Take the data below and write it out exactly, except for the pictures.

» Source data:
────

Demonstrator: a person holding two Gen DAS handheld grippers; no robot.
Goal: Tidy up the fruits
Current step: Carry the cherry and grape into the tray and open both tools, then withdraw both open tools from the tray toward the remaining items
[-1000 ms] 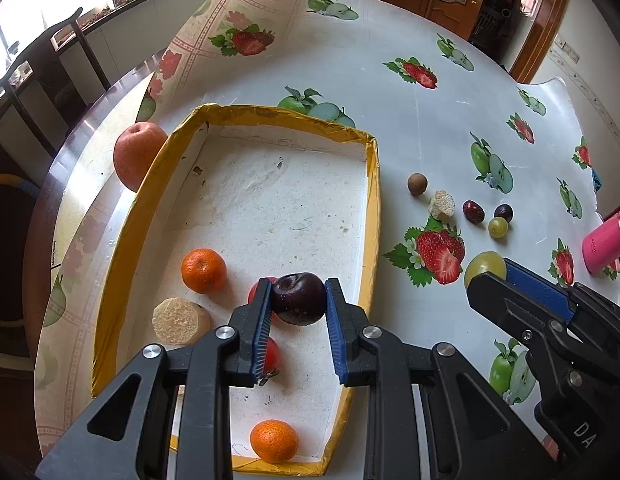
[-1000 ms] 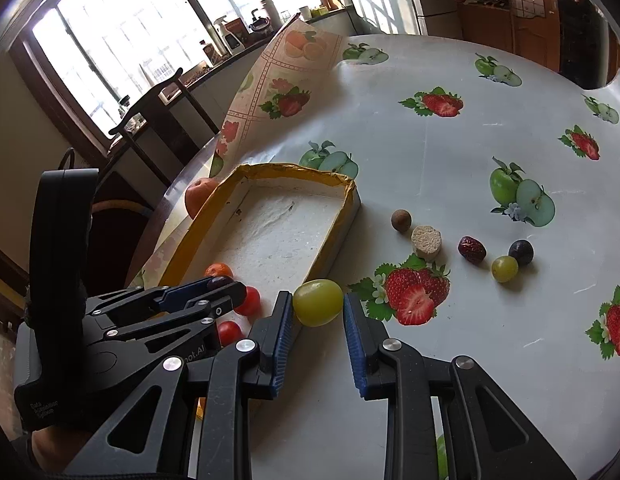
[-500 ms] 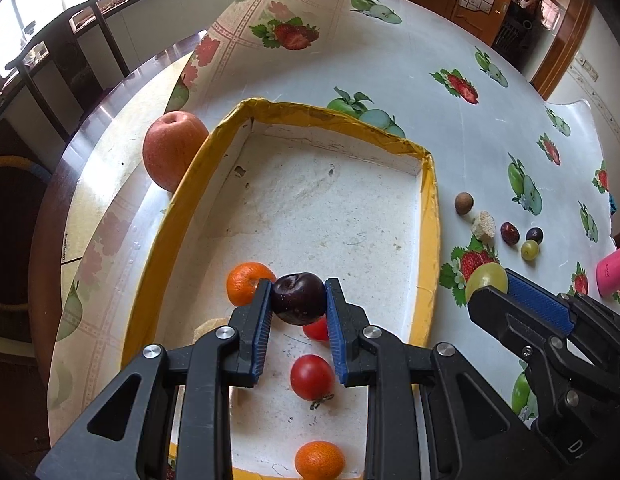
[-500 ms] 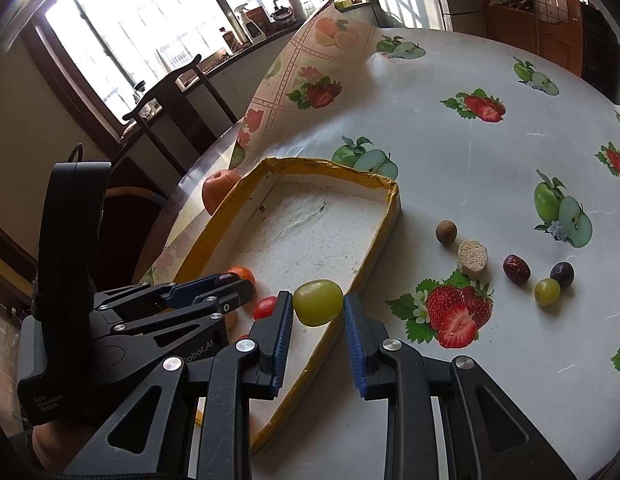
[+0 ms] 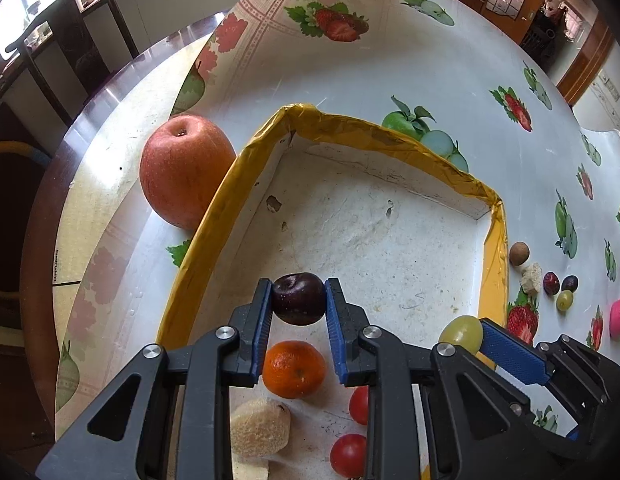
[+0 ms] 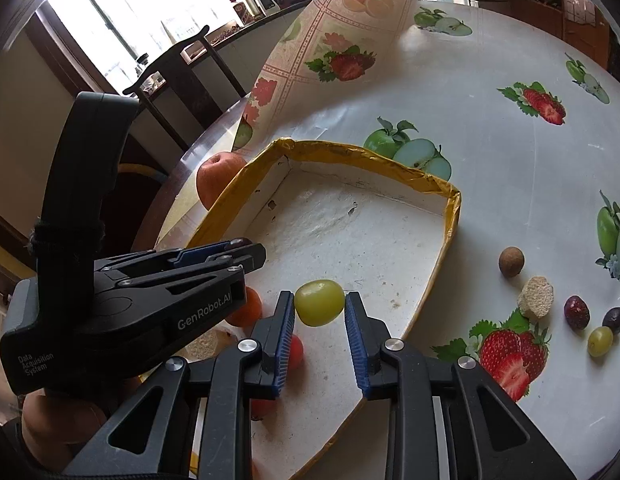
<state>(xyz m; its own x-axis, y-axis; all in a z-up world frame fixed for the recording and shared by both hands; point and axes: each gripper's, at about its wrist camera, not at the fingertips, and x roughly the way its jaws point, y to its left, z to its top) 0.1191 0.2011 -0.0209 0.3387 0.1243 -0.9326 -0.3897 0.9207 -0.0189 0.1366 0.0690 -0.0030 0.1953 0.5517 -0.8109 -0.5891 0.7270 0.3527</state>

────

» Response to this task:
Demonstrator: a person holding two Gen DAS handheld grippers; no robot.
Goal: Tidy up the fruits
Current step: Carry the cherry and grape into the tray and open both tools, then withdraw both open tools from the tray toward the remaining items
[-1000 ms] 
[-1000 ms] 
[-500 ms] 
[-500 ms] 
[+0 ms] 
[+0 ms] 
<state>(xyz m; its own x-axis, y-axis; all in a z-up world frame fixed for the recording and shared by both hands; point and axes: each gripper's, at about its wrist camera, not at the fingertips, and x roughly the way its jaws point, y to its left, z to its top) 0.1191 0.2011 -0.0209 0.3387 0.1243 -0.9326 -0.3897 0.9207 -0.0189 0.1366 0.0690 -0.0030 0.1953 0.5517 -0.8109 -0.5891 0.7270 0.3527</state>

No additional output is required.